* WHAT YOU ARE ASKED TO DO *
Using the records below, filter for lines that contain the string "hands" and copy them out.

* SUPPLIED RECORDS *
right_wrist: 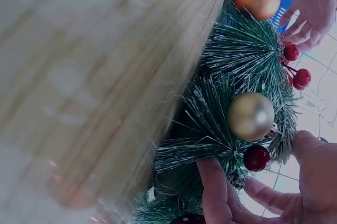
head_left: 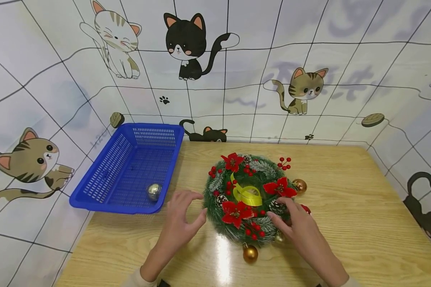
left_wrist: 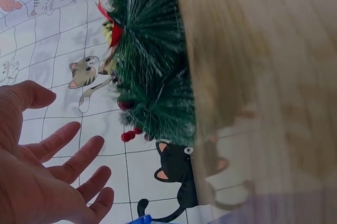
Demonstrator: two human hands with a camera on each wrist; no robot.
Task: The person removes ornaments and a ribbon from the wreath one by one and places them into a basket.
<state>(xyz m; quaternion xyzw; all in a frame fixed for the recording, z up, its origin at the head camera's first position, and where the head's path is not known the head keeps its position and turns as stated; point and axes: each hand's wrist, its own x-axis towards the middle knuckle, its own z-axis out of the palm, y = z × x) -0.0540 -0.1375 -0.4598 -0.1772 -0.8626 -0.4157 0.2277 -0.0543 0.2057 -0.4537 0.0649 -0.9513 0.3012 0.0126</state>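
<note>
A green Christmas wreath (head_left: 215, 217) lies on the table, trimmed with red poinsettias, red berries, pinecones and frosted sprigs. A yellow ribbon (head_left: 251, 196) is looped over its middle. My right hand (head_left: 301, 227) grips the wreath's right front rim, its thumb and fingers among the sprigs beside a pinecone. In the right wrist view, a pale gold bauble (right_wrist: 251, 116) and a dark red ball (right_wrist: 256, 158) sit close to those fingers. Left of the wreath, my left hand (head_left: 181, 217) holds nothing, with thumb and fingers spread apart; the left wrist view shows a gap between them and the greenery.
A blue plastic basket (head_left: 127, 209) stands at the left, with a silvery ball (head_left: 153, 191) inside. Gold-orange baubles (head_left: 250, 254) stick out around the wreath. The wooden table (head_left: 362, 215) meets a cat-patterned wall covering (head_left: 244, 79) at its back.
</note>
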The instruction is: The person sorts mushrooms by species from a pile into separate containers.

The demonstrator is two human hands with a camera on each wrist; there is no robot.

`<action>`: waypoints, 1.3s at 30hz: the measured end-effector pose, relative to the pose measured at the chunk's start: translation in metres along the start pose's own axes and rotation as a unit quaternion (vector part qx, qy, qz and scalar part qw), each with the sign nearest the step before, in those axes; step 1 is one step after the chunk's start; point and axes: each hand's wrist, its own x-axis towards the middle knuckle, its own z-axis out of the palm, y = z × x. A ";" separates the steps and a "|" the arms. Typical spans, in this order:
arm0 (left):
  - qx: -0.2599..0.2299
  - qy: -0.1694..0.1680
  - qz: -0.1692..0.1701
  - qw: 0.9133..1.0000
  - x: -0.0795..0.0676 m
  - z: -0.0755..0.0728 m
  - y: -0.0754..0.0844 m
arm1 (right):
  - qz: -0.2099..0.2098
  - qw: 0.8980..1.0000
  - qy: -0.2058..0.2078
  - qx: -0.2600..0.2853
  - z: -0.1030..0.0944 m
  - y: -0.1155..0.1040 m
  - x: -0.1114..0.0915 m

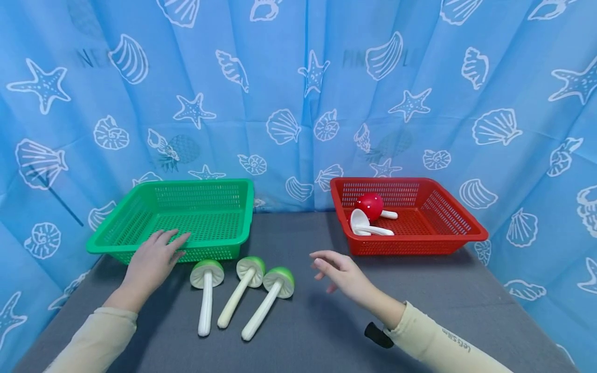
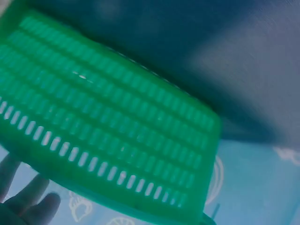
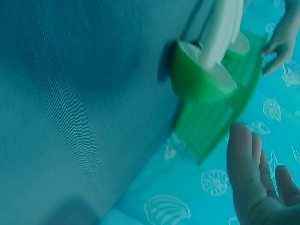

* THE ANSWER *
Demonstrator: two human hands with a camera on each wrist; no robot.
The demonstrator is two human hands with a camera on each wrist; there is no robot.

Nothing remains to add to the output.